Asked whether the decision not to hire Emmer had anything to do with faculty concerns about his political views, [Hamline spokeswoman JacQui] Getty said Hamline would have no comment beyond a statement ... [that] said “there were conversations” about Emmer joining the faculty but “no finalized agreement.”
Jim Bonilla, an associate professor in Hamline’s business school, said he wrote to McCarthy with concerns about Emmer’s appointment and that he knows of two other professors, outside the business school, who raised concerns with Hanson.
He said he doesn’t know whether faculty concerns about Emmer factored in the administration’s decision not to hire him.
For Bonilla, listed on the school’s website as a consultant on diversity in higher education and the founding director of “Race, Gender & Beyond” program, there is a business case and a social justice case to be made against Emmer.
In terms of business, he pointed to fallout from gay-rights groups after Target Corp. donated $150,000 to a political fund that in turn supported Emmer.
And hiring someone stridently opposed to gay rights goes against the school’s ethic of nondiscrimination and works against training the staff does on creating safe spaces for gay and lesbian students, Bonilla said.
“That would be money wasted,” he said. Not hiring Emmer allows Hamline to make a decision “congruent with our values and a sound business decision,” Bonilla said....
Despite the school’s statement that there was no agreement to hire him, Emmer said “there is no question” he was hired for the teaching job and that there was an agreement in principle on the “executive in residence” position....
For an e-mail that apparently supports Emmer’s view that he had indeed been hired (“I am the new Department Chair under which Business law falls. For the spring we are offering a session during the day and Tom Emmer is going to teach it.”), see this Minnesota Public Radio site. There’s also more from the Hamline Oracle, the university student newspaper, here and here. The latter item notes that, “Business Professor David Schultz ... said that after staff began hearing about the possibility of Emmer joining the Hamline faculty, e-mails were drafted by some staff members to be sent to administration outlining their concerns over the hiring of Emmer.
“Schultz said that the faculty was concerned for two major reasons, including whether the political positions Emmer holds were incompatible with the university’s mission, specifically his stance on same-sex marriage.
“The second concern stemmed from the way Emmer was possibly being hired. Staff were being told that he was simply selected by McCarthy, which goes against the faculty handbook, Schultz said. The procedures for new hires includes a hiring committee and faculty review, which was not happening at the time faculty heard the rumors that Emmer was being hired.”

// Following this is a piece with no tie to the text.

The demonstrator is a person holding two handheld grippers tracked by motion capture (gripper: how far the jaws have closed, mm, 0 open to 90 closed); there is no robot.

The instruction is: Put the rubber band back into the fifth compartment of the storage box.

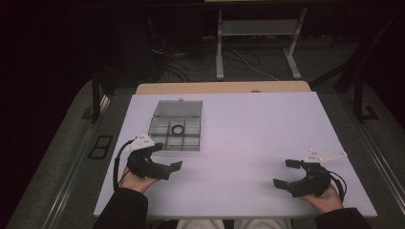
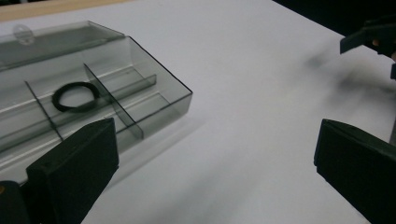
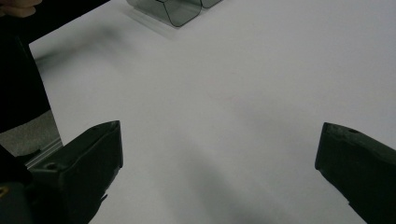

If the university did indeed refuse to hire Emmer because of his views on same-sex marriage, that would be a very serious breach of traditional and sound academic freedom norms, and a sign that the Hamline business school is seeking to be an ideological cocoon — for its faculty and its students — rather than a place where debate and academic freedom are genuinely present and valued. Of course it would send a pretty poor message to its students, who would rightly wonder whether a faculty that does this to an appointments candidate would likewise retaliate against students who express unorthodox opinions. And naturally it would have an effect far beyond the question of same-sex marriage: Students and prospective family members who see an institution being willing to exclude someone who shares the same views as about half the country would likely worry even more that it would exclude or retaliate against people who have (certain kinds of) less popular views.
Of course, this is a big “if”: We know what Prof. Bonilla believes about how the university should deal with dissenting viewpoints on the subject, and we have heard from Prof. Schultz about what “some staff members” thought, but we don’t know whether this was indeed part of the business school’s decision. I would like to know more about whether the business school takes the same approach to academic freedom and diversity of views that Prof. Bonilla does.